• Data provided

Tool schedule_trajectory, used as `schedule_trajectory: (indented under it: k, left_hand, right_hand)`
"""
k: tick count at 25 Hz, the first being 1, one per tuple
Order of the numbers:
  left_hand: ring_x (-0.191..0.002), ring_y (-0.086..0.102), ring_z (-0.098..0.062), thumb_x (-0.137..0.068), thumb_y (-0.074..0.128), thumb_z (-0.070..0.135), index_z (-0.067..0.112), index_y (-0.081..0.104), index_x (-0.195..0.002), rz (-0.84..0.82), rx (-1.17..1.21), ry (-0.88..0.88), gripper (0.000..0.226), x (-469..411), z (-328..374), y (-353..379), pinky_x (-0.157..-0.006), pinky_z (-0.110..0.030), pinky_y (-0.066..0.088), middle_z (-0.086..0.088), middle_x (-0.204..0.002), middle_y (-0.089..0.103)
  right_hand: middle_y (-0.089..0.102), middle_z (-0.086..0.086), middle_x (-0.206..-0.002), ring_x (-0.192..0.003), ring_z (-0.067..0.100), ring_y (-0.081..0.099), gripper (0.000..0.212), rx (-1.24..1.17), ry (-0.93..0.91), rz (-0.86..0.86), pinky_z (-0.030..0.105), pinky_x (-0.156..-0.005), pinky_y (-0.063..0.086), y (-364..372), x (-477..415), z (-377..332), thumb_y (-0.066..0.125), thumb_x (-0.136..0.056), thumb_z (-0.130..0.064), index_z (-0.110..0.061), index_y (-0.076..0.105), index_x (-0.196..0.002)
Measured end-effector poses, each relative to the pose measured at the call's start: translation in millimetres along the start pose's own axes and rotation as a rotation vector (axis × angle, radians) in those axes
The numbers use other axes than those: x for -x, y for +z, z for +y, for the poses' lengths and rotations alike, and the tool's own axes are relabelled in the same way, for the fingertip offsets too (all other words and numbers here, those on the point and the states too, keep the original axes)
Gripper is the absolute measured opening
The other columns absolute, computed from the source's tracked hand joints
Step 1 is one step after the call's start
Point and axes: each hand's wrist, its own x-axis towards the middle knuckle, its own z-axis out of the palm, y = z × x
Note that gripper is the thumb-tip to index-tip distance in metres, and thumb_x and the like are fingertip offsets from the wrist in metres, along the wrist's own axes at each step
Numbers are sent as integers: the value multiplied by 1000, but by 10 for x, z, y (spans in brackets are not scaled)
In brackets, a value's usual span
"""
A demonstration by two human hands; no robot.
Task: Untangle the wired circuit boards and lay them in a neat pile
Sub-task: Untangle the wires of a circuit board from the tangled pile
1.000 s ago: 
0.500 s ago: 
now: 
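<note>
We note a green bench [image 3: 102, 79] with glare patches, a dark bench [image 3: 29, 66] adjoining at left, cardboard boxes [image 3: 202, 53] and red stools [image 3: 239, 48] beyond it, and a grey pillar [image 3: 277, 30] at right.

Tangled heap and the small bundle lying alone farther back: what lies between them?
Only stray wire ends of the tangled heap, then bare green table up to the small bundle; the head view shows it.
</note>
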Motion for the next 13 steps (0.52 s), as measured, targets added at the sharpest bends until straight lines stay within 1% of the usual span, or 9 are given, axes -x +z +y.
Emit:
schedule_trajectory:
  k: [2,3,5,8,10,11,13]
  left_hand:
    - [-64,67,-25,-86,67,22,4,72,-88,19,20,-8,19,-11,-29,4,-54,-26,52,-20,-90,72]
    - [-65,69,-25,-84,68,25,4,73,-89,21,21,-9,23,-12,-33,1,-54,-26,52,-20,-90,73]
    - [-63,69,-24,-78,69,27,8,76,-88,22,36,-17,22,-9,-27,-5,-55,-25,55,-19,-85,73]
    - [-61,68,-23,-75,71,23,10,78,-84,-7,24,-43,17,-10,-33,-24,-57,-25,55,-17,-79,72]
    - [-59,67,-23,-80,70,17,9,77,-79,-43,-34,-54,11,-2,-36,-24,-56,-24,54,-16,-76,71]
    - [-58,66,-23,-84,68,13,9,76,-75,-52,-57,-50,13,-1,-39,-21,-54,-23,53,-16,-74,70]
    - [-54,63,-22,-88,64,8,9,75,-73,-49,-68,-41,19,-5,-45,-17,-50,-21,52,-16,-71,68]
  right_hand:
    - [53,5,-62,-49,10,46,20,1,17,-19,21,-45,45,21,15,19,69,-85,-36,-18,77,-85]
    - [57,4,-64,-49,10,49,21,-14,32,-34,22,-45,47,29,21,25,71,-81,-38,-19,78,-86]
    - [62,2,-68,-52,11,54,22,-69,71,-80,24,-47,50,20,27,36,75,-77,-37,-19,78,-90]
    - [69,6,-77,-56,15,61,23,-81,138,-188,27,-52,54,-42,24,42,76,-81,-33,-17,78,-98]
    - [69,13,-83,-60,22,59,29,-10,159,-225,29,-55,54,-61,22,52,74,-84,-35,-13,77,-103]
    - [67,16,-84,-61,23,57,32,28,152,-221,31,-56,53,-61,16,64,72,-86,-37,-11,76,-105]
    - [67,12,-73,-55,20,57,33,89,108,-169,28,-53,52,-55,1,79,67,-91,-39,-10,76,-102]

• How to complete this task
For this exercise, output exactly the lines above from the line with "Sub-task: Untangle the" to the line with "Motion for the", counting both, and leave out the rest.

• Exercise response
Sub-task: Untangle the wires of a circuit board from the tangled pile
1.000 s ago: 
0.500 s ago: 
now: 
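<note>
We note a green bench [image 3: 102, 79] with glare patches, a dark bench [image 3: 29, 66] adjoining at left, cardboard boxes [image 3: 202, 53] and red stools [image 3: 239, 48] beyond it, and a grey pillar [image 3: 277, 30] at right.

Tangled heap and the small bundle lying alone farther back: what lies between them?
Only stray wire ends of the tangled heap, then bare green table up to the small bundle; the head view shows it.
</note>
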Motion for the next 13 steps (0.52 s), as measured, targets added at the sharpest bends until straight lines stay within 1% of the usual span, or 9 are given, axes -x +z +y.

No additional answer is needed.